Policjanci referatu do walki z przestępczością gospodarczą w ramach prowadzonych działań operacyjnych ustalili, że na terenie miasta funkcjonują dwa nielegalne salony gier hazardowych. W dniu 25 kwietnia, wspólnie z policjantami wydziału kryminalnego oraz funkcjonariuszami Krajowej Administracji Skarbowej dokonali kontroli podejrzanych lokali.
W pierwszym ze skontrolowanych lokali, znajdującym się przy ul. Chopina, funkcjonariusze zabezpieczyli 6 nielegalnych automatów do gier, dokumentację oraz gotówkę w kwocie prawie 10 000zł.
Drugi ze zlikwidowanych salonów mieścił się przy ul. Katowickiej, a w nim 5 nielegalnych automatów. Oba salony funkcjonowały pod przykrywką innych, legalnych działalności.
W sprawie wszczęto postępowanie karne skarbowe, które wyjaśni wszystkie okoliczności sprawy i ustali odpowiedzialność poszczególnych osób zaangażowanych w nielegalny proceder.
Źródło: Komenda Miejska Policji w Mysłowicach
"Trochę szukanie dziury w całym biorąc pod uwagę natłok hazardowych reklam dosłownie wszędzie..."
"To chyba konkurencja forebtu opłaca te teksty redakcji e-play... Co to za bzdurna informacja, w czasach, gdy dzieciaki oglądają reklamy sts skierowane tematycznie do dzieci i mlodziezy, dziadki kupują wnuczkom zdrapki "nie hazardowego" lotalizatora, a superbet niemal wyskakuje z lodówki i nie patrzy na wiek konsumenta.
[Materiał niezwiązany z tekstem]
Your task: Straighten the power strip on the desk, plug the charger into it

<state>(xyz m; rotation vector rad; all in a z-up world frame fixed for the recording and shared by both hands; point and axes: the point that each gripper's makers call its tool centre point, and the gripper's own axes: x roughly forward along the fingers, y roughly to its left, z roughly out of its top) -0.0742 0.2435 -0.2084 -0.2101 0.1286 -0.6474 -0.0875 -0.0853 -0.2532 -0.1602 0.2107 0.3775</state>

Wstyd e-play"
"Jakieś kompy znaleźli i jaka akcja? Oni już naprawdę nie mają kogo łapać i statystyki robią. Takie służby zaangażowane w proceder paru komputerów i opłakanych lokali. Marnują pieniądze podatników"
"Mnie to wkurza te obstawianie państwowego totalizatora: stoję w Żabce a przede mną emeryt podaje jakieś cyfry, kupuje losy, czas zabiera… w saloniku prasowym chce kupić gazetę a to był jakiś tam dzień kumulacji i ludzie poje@@ni stoją w kolejce i obstawiają liczby. To jest hazard. Hazard też jest w radio RMF „wyślij sms a już teraz każdy sms mnożymy x70” więc jak każdemu mnożą to co to za bonus? Może trzeba zacząć od ograniczenia tych konkursów SMS i zdrapek/obstawiania liczb na stacji w sklepie i kiosku?"
"Reklamy Totalizatora powinny być zabronione. To namawianie ludzi do hazardu. Emeryci wydają całe emerytury na zdrapki. W czasie losowania gadają że jeden trafił milion a że reszta przegrała 10 mln tego już nie powiedzą. Zakazać tych praktyk."